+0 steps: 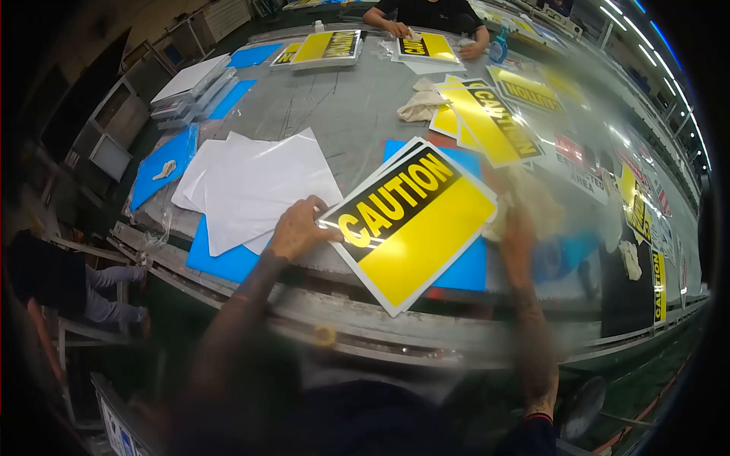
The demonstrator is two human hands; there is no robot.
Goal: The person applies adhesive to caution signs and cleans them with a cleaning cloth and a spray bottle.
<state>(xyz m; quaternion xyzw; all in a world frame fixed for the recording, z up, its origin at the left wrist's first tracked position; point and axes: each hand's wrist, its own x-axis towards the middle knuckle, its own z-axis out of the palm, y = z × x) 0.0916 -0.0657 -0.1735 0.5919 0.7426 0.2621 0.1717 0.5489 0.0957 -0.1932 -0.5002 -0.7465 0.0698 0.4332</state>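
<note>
A stack of yellow and black CAUTION signs (426,247) lies tilted over a blue sheet (466,266) near the table's front edge. My left hand (299,228) grips the left corner of the stack, thumb on top and fingers bent at the edge. At the stack's right side is my right hand (519,232), smeared by motion, beside a pale cloth (532,201) that is also blurred. Whether its fingers hold the cloth is not clear. White sheets (266,178) lie fanned out left of the signs, partly over another blue sheet (213,254).
Across the grey table (304,102), a person (430,15) handles another CAUTION sign (426,47). More signs (494,125) and a crumpled cloth (420,102) lie beyond my stack. A blue spray bottle (498,47) stands at the back; stacked panels (190,83) sit at the left.
</note>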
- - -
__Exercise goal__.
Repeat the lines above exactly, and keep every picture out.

__Task output__.
+0 steps: 
The demonstrator is two human hands; there is no robot.
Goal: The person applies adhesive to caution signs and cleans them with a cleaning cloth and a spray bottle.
<state>(xyz m; quaternion xyzw; all in a world frame fixed for the recording, z up, its origin at the left wrist's first tracked position; point and axes: each hand's wrist, its own x-axis towards the middle knuckle, its own z-axis out of the palm, y = z × x) 0.0916 -0.0657 -0.1735 0.5919 0.7426 0.2621 0.1717 0.5489 0.0957 -0.1932 -0.5002 -0.7465 0.0698 0.4332</state>
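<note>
A stack of yellow and black CAUTION signs (426,247) lies tilted over a blue sheet (466,266) near the table's front edge. My left hand (299,228) grips the left corner of the stack, thumb on top and fingers bent at the edge. At the stack's right side is my right hand (519,232), smeared by motion, beside a pale cloth (532,201) that is also blurred. Whether its fingers hold the cloth is not clear. White sheets (266,178) lie fanned out left of the signs, partly over another blue sheet (213,254).
Across the grey table (304,102), a person (430,15) handles another CAUTION sign (426,47). More signs (494,125) and a crumpled cloth (420,102) lie beyond my stack. A blue spray bottle (498,47) stands at the back; stacked panels (190,83) sit at the left.
</note>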

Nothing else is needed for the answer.